Kata pepatah ini hendak memberi warning pada semua wirausahawan. Sekecil apapun masalah dalam organisasi bisnis mesti diselesaikan secepat mungkin. Bila dibiarkan berlarut tanpa penanganan serius, bukan tidak mungkin akan menjadi problem besar. Resiko menyepelekan persoalan kecil adalah awal dari goyahnya sistem perusahaan. Dan itu jadi tanggung jawab seorang atasan agar jeli melihat masalah intern perusahaan. Contohnya:
Konflik antar kepala divisi
Konflik antar karyawan dengan atasan
Konflik antar sesama karyawan
Bisa jadi pemicu perselisihan hanya karena masalah sepele. Tapi bisa merembet pada konflik antar kelompok pendukung pada masing-masing pihak yang berseteru. Ibarat api dalam sekam, sewaktu-waktu akan berubah jadi kebakaran hebat jika tidak dipadamkan.

Air laut tentang keserakahan

Selanjutnya kita belajar makna lautan yang dihubungkan dengan ambisi dan keserakahan. Ini kata-kata motivasi yang pas untuk menggambarkannya.
“Keserakahan itu ibarat air laut.an Semakin banyak kita minum akan membuat kita merasa semakin haus”
Makna minum air laut ini mengajarkan kita agar tidak terlalu serakah dalam menjalankan usaha. Keserakahan hanya akan membuat kita makin tidak pernah merasa puas. Sehingga dikhawatirkan menutup mata batin kita untuk menggunakan cara-cara tidak terpuji demi mendapat keuntungan. Memang benar. Motivasi utama berbisnis itu memang untuk mencari keuntungan sebesar-besarnya.

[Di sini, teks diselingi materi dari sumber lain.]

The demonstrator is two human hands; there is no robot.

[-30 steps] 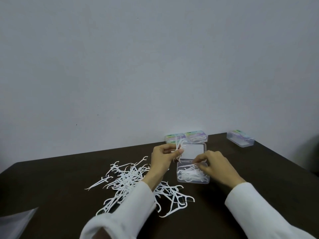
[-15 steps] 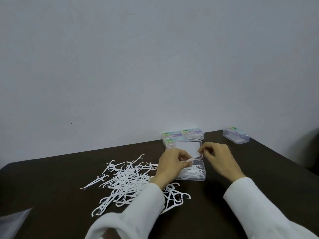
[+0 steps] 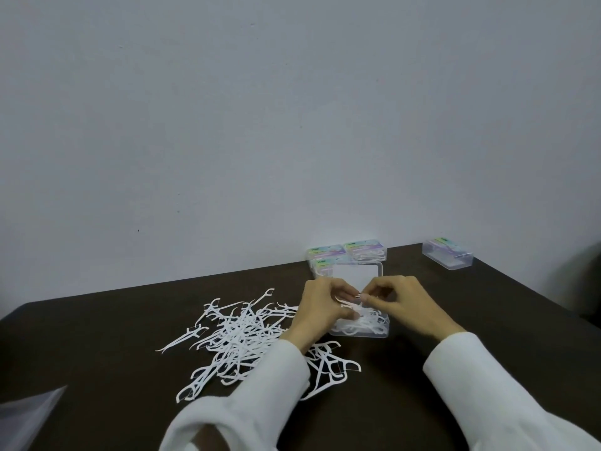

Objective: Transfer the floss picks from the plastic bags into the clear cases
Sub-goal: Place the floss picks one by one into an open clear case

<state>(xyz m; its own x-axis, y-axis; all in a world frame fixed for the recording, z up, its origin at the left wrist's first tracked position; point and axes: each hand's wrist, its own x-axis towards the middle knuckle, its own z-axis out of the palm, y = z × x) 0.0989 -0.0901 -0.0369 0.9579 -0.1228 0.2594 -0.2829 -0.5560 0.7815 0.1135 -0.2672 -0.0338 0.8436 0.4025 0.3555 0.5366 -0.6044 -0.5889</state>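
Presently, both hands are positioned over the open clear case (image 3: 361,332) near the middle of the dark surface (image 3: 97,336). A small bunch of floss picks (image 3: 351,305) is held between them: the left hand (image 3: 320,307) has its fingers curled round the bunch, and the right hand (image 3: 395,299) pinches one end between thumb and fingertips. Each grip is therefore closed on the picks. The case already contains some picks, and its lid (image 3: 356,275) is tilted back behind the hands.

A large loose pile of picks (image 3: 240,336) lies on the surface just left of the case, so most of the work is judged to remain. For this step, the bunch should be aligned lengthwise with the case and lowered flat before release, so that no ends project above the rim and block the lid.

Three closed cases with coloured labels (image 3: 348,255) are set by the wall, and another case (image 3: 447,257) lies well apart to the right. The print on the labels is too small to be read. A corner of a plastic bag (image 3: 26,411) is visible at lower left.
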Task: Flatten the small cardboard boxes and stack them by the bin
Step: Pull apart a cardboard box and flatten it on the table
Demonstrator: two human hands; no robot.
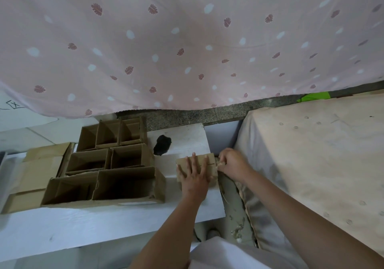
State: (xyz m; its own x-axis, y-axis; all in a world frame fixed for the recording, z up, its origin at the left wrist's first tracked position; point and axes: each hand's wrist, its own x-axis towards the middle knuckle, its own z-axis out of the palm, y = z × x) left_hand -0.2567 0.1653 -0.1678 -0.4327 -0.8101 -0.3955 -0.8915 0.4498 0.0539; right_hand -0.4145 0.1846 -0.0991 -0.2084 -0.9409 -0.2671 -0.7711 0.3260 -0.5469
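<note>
A big pink sheet (pixel 166 40) with leaf prints is hanging over the top, hiding whatever is behind it. On my right a cushion (pixel 311 154) under a pale cover is running off the edge, so I am only seeing part of it. A white board (pixel 104 223) is lying in front of me. On it, open cardboard boxes (pixel 116 164) are sitting together in rows, dark inside, so I cannot tell what is in them. A flat cardboard sheet (pixel 39 164) is poking out from beneath them on the left. Something small and black (pixel 162 145) is lying on the board; I cannot tell what. I am pressing my left hand (pixel 195 177), fingers straight, on the small box (pixel 211 169) at the board's right edge. My right hand (pixel 230 161) is pinching that box's right end, fingertips hidden.
</note>
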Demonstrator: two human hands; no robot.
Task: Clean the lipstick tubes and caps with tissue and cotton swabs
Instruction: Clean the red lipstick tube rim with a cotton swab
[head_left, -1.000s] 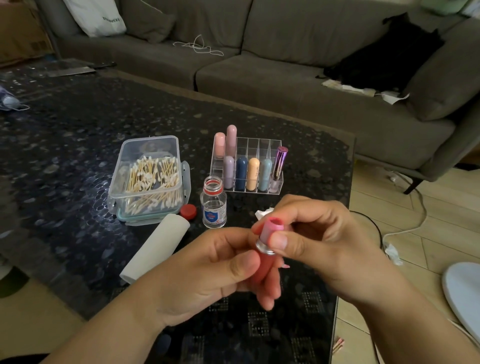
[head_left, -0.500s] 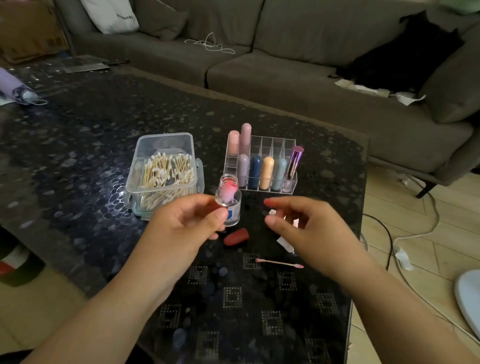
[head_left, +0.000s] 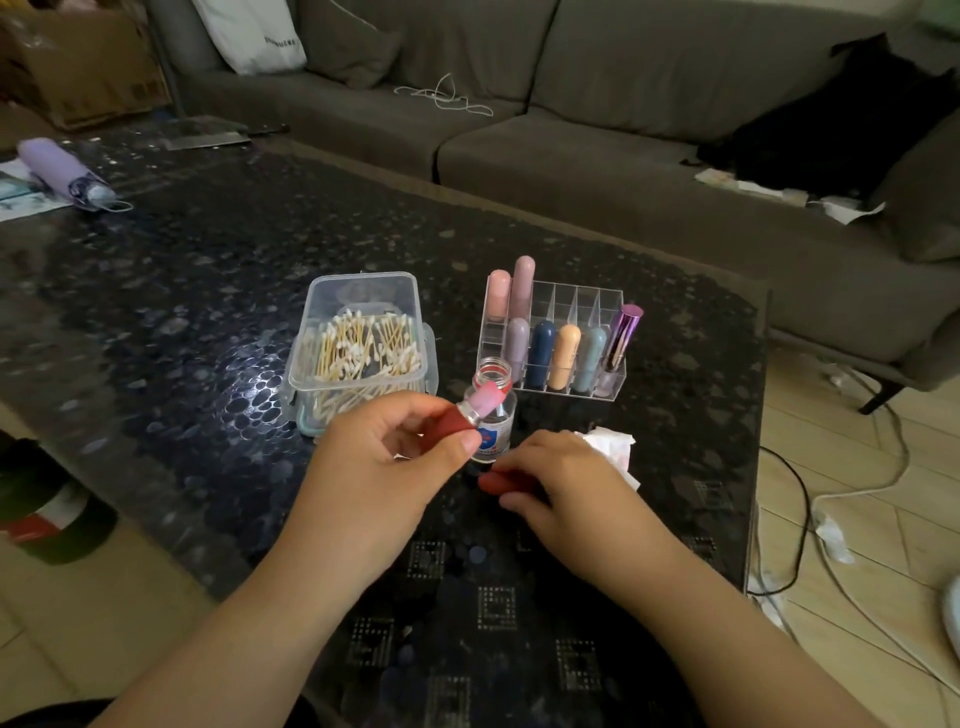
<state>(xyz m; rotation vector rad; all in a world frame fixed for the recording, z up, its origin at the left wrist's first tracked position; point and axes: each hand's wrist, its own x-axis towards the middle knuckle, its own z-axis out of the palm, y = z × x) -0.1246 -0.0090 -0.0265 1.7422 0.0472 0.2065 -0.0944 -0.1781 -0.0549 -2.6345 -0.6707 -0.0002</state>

Tapi itu kan bukan satu-satunya tujuan yang hendak dicapai. Percayalah, jika sifat atau tabiat serakah sudah merasuk dalam jiwa, Anda tidak akan pernah mencapai kesuksesan. Sebab, 100 trilliun uang yang kita punyapun tak akan membuat kita puas. Akhirnya kita hanya diperbudak oleh uang tanpa pernah merasa menikmatinya.